With the preliminary architectural discussion out of the way, we can turn to Direct3D 10. The goals of Direct3D 10 are:
- Consistency: A major departure with previous versions of Direct3D is that hardware scales on performance, not capabilities.
- Performance: The idea here is simple, to render more (objects, textures, noise, shadows) with less (CPU burden, bandwidth). In particular, the problem of small-batch performance has to be faced: CPUs and GPUs are both becoming highly parallel race cars, but the communication between them is not advancing at the same rate and has to be viewed as a precious commodity.
- Generalization: Developers have been incredibly clever using textures for a wide variety of purposes (render to texture, shadow maps, cube maps, etc.). Direct3D 10 introduces a resource model whose shader resource views allow you to cast / reinterpret resources in a more direct and explicit manner.
- Visual effects: Direct3D 10 is architected to exploit the best modern GPU architectures such as the ATI Radeon™ HD2900 graphics technology and to allow future GPU architectures to shine.
These are admirable goals, and almost everyone who's spent time with D3D10 is enthusiastic about it. However, there is no question but that the changes and new capabilities have introduced a number of areas where porting "gotchas" can occur, and performance can suffer (although one of Microsoft's goals with the design was to eliminate “ performance cliffs”).
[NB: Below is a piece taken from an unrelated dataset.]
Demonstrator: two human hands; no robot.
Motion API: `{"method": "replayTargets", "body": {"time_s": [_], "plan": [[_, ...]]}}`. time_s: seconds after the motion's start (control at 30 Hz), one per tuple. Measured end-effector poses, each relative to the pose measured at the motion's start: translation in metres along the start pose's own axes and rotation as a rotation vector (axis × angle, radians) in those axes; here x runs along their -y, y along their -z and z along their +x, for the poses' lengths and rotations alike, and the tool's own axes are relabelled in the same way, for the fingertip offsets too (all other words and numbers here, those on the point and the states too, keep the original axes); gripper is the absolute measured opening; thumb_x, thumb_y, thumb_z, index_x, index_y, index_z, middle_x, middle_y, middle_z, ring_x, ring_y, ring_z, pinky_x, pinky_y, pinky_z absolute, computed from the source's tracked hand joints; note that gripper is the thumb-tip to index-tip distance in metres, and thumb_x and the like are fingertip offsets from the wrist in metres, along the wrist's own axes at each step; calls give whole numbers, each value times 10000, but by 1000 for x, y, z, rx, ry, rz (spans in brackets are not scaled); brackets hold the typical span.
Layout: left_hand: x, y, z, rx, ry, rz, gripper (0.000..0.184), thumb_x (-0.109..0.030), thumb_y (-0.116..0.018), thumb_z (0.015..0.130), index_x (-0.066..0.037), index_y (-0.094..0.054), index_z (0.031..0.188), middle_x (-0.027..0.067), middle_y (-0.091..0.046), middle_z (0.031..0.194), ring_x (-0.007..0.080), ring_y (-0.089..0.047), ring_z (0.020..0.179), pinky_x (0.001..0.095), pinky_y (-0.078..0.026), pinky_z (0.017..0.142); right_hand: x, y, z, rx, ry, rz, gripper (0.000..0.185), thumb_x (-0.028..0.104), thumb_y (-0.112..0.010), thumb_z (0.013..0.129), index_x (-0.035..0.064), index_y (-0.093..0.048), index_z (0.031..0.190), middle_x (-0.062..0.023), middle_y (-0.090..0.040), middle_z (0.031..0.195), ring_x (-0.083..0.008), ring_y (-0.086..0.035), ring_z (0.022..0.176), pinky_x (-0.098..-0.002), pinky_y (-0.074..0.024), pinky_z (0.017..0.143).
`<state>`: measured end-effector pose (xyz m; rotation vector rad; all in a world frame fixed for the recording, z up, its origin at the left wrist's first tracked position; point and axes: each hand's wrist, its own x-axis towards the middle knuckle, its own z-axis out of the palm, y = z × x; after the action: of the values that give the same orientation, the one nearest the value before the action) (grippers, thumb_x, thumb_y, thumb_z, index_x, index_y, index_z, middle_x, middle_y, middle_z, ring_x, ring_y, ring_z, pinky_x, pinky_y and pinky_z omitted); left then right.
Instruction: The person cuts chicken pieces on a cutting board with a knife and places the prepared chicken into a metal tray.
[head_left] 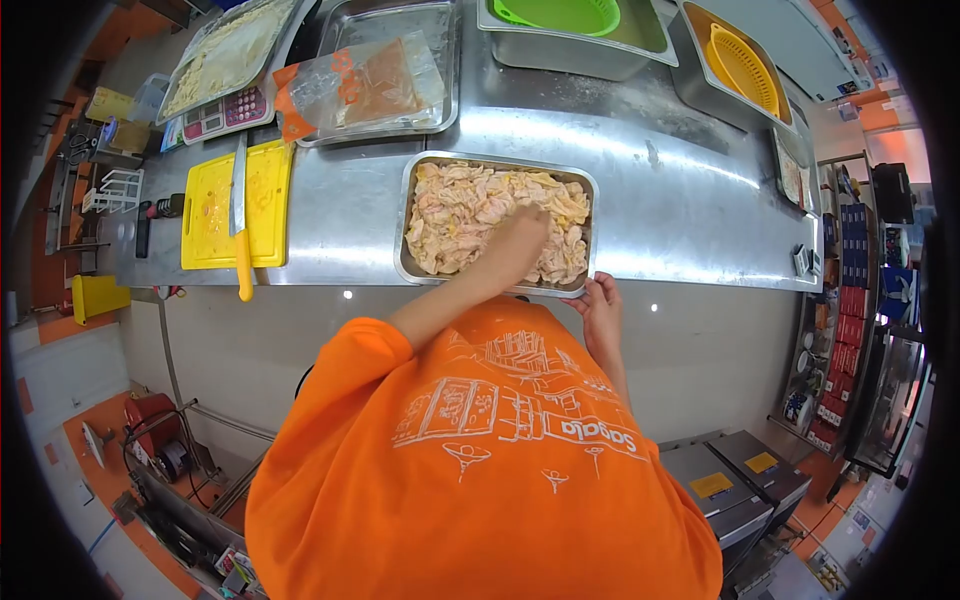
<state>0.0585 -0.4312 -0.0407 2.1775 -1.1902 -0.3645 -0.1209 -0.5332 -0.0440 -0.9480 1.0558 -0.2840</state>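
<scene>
A rectangular metal tray [404,215], spread with pale raw chicken pieces [455,215], lies at the front edge of the steel table. My left hand [522,240] reaches over the tray's near rim into the right half of the meat. Its fingers are curled down among the pieces and partly hidden, so exactly which pieces they hold is unclear. At the tray's near right corner, my right hand [602,303] grips the rim between thumb and fingers.
Left of the tray, a knife [240,210] lies across a yellow cutting board [208,215], its handle past the table edge. Behind stand a tray with a plastic bag [390,85], a metal pan holding a green basket [575,14], and another with a yellow basket [745,70].
</scene>
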Motion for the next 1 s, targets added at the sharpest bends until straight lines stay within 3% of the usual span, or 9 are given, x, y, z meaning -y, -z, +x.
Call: {"method": "replayTargets", "body": {"time_s": [0.17,0.23,0.33,0.4,0.53,0.63,0.83,0.9,1.0], "plan": [[-7,24,3,-61,-84,-112,190,-119,-663,803,-3,-612,943,181,-589,1001,361,-570,989,439,-489,839,-2,3,1,11,-3,23,127,50,-491,974,-23,-477,1077,-138,-597,1004,-223,-664,826,-362,-620,701],[8,56,0,-274,-78,-24,165,-99,-661,789,-10,-618,921,163,-602,969,362,-572,983,440,-493,826,-3,3,1,9,-6,32,121,54,-489,975,-16,-477,1073,-136,-596,1010,-222,-663,834,-359,-619,698],[53,77,-21,-220,-79,256,119,-66,-626,797,11,-613,887,158,-599,968,352,-589,945,420,-514,781,-2,1,1,-7,-2,27,104,68,-498,970,20,-473,1059,-125,-623,981,-226,-675,833,-379,-600,717],[55,91,-40,131,56,110,111,-65,-651,806,-13,-625,901,137,-596,911,335,-586,929,417,-501,800,-1,1,2,-5,6,19,105,68,-498,970,20,-473,1060,-126,-623,982,-226,-675,832,-377,-600,717],[46,101,-53,171,77,-6,95,-61,-647,810,-17,-627,892,139,-589,886,337,-593,882,420,-500,775,1,0,1,2,3,18,106,70,-497,972,21,-473,1064,-131,-621,990,-223,-674,830,-374,-599,722],[43,106,-47,-82,62,93,81,-69,-652,804,-37,-631,875,107,-592,887,314,-597,909,412,-511,771,0,1,2,10,2,23,107,73,-498,973,22,-474,1063,-131,-618,993,-219,-672,825,-375,-599,728],[51,113,-40,294,151,83,111,-91,-655,818,-25,-639,906,126,-597,938,324,-578,978,406,-496,800,0,1,2,19,12,26,102,79,-495,976,19,-477,1056,-111,-614,965,-207,-664,808,-375,-600,720],[38,111,-26,-155,8,95,52,-89,-661,807,-41,-658,829,90,-610,887,290,-591,947,407,-506,793,-2,0,3,3,20,29,98,80,-508,973,20,-483,1046,-106,-612,968,-198,-658,806,-364,-599,706],[57,91,-13,78,-98,164,104,-111,-679,802,-51,-660,885,97,-604,891,304,-592,955,405,-501,804,-2,-2,2,-32,32,7,99,86,-541,965,22,-495,1026,-96,-607,974,-178,-644,799,-342,-594,677]]}}
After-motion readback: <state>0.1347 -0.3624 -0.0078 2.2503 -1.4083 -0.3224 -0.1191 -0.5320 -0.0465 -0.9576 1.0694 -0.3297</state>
Before getting to the new and changed behaviors, let's briefly review some of what has been removed :
- The fixed function pipeline
- Alpha test
- Triangle fans
- Point sprites
- Wrap-texture modes
- TnL clip planes
If you've read anything about D3D10, you've probably noticed something missing from this list. “CAP BITS! No more CAP BITS, right?” Well, yes (“…and there was much rejoicing…”) and no. There are optional features within D3D10 related to the resource formats, including Multisample Antialiasing (MSAA) and FP32 filtering (FP32 blending support is required). So the old “don't assume, but check,” imperative remains, although the form has changed to ID3D10Device::CheckFormatSupport().
The return of ID3D10Device::CheckFormatSupport() is a D3D10_FORMAT_SUPPORT enum and MSAA capabilities are indicated by:
- D3D10_FORMAT_SUPPORT_MULTISAMPLE_RENDERTARGET = 0x200000
- D3D10_FORMAT_SUPPORT_MULTISAMPLE_RESOLVE = 0x40000
- D3D10_FORMAT_SUPPORT_MULTISAMPLE_LOAD = 0x400000
The last refers to the ability of a format to be used as a multisampled texture and loaded using the HLSL Load() function. The first one indicates the format is renderable and the second one that it is resolvable. There's not much use for MSAA format you can't render to, but the one that can be renderable and accessible as a texture is fine – it can be resolved by a custom shader in the app.
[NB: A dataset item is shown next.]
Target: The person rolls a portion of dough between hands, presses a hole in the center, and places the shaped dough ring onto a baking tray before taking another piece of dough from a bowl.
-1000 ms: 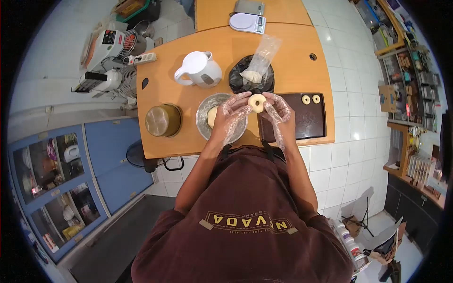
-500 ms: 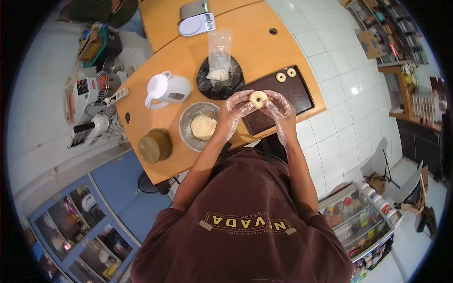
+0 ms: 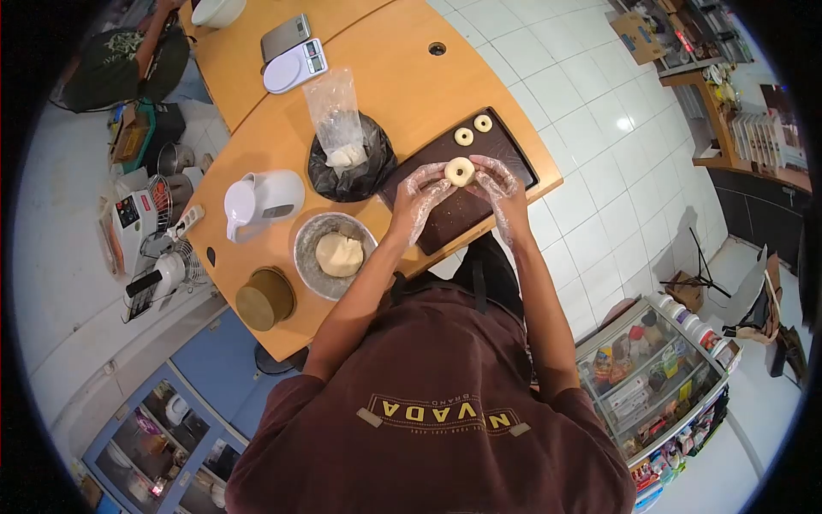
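Note:
A pale ring of dough [image 3: 460,172], shaped like a doughnut with a small hole, is held between my two hands above a dark baking tray [image 3: 437,224]. My left hand [image 3: 419,199], dusted with flour, closes its fingers on the ring's left side. Floury too, my right hand [image 3: 501,193] grips the ring from the right. Two more dough rings [image 3: 464,137] lie at the tray's far end. Left of my forearm a metal bowl [image 3: 301,257] holds a large lump of dough [image 3: 340,254].
A clear plastic bag of white powder [image 3: 345,158] rests on a black plastic bag [image 3: 370,176]. Also on the wooden table are a white jug [image 3: 276,199], a brownish canister [image 3: 267,300] and a white kitchen scale [image 3: 295,67]. Another person [image 3: 111,68] is at the far left.
My view has turned and shifted, so the table things sit further left. Both hands still hold the dough ring over the tray. More of the other person now shows.

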`<state>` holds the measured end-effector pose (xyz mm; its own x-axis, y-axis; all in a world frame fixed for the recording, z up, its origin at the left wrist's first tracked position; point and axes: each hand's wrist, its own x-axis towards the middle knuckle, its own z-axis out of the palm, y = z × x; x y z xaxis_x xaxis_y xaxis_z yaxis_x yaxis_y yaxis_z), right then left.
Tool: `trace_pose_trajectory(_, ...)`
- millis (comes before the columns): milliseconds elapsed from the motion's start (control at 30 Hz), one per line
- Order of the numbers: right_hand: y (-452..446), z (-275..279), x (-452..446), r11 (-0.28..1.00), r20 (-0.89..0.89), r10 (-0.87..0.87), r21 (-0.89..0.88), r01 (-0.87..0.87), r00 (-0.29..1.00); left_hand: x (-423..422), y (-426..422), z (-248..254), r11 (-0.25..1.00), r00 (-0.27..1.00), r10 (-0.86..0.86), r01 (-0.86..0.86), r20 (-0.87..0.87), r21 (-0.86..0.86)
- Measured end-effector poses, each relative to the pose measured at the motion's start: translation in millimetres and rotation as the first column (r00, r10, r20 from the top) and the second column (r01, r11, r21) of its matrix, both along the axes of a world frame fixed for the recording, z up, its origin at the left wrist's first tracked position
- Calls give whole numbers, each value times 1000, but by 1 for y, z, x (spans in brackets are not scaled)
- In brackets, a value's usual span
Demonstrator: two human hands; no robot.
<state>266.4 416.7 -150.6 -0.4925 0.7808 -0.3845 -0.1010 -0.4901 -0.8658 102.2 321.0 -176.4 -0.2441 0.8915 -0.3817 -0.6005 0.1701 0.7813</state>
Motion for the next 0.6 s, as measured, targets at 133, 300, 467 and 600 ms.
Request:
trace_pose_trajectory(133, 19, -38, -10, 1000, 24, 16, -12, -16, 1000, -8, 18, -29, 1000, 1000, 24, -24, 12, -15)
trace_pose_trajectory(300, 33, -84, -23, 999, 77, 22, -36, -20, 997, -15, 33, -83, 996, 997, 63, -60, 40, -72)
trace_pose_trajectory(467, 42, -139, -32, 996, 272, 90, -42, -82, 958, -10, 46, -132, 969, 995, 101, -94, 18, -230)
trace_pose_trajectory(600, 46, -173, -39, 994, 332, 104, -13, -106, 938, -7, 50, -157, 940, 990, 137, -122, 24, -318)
The point is that you can't assume you can do anything you want (resolve, sample) with the format just by checking the first bit. In fact, there could be (useless) formats that expose only the rendertarget bit.
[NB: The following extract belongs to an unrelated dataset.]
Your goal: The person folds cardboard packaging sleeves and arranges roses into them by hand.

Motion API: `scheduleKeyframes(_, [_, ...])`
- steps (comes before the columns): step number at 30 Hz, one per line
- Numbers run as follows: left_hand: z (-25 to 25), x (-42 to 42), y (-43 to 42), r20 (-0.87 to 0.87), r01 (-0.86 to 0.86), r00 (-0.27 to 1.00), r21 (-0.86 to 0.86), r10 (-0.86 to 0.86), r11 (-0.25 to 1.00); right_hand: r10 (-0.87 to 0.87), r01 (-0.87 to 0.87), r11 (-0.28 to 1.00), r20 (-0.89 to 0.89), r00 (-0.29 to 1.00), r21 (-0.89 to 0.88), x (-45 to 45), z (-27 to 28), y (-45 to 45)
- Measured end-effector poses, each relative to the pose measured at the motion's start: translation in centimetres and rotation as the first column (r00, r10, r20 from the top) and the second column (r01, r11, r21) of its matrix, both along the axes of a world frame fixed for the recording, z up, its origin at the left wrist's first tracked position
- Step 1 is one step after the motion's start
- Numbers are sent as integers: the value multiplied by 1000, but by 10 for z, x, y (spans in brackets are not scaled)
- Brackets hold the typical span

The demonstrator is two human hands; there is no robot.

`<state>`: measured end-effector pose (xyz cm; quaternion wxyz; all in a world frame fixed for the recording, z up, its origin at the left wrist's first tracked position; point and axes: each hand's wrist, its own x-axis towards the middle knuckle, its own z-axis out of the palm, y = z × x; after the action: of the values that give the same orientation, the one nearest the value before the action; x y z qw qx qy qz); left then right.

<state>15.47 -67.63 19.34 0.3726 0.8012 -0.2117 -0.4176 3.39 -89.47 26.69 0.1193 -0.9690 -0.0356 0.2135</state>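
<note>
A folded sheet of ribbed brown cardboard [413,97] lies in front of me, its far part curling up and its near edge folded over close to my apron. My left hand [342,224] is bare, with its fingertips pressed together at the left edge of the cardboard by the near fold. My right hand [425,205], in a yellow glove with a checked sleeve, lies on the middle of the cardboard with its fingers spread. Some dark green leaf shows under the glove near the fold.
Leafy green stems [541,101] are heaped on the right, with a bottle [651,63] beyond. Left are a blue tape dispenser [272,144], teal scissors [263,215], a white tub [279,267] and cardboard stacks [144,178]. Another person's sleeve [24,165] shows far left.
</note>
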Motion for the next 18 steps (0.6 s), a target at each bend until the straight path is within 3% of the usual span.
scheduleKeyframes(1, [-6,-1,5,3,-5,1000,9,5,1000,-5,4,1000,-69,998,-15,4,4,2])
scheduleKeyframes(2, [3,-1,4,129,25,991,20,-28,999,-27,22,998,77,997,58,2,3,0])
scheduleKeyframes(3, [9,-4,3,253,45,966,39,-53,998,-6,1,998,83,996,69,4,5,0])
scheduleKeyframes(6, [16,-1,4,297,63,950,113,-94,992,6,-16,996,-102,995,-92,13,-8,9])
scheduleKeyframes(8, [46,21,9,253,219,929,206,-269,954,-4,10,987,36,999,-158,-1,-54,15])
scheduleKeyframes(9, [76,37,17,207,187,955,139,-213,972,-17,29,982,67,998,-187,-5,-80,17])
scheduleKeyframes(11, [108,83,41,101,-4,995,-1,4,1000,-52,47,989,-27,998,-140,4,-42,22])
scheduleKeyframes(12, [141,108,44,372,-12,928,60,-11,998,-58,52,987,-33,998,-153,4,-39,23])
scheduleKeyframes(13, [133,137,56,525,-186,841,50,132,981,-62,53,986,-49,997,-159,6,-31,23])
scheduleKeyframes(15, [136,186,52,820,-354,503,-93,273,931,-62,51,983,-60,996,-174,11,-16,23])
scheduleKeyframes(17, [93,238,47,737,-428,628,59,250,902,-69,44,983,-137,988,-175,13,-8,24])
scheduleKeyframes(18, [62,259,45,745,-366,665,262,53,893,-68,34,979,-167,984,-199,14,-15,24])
From a programming standpoint, the evolution away from fixed-function to shader-based graphics is essentially complete in D3D10, and the rasterization and floating point specifications have been tightened up.
An example of the increased consistency is a small but welcome modification. Pixels and texels now use the same coordinate system; it is no longer necessary to offset positions or texture coordinates by 0.5 ("... and there was much rejoicing..."). Of course, this will affect the screen space in any existing code, and will be a porting issue for virtually all Direct3D 9 (D3D9) code. AMD recommends that if the 0.5 coordinate offset is done within a pixel shader, that code ought to be moved into the application, so that the shaders can remain as compatible as possible between D3D9 and D3D10.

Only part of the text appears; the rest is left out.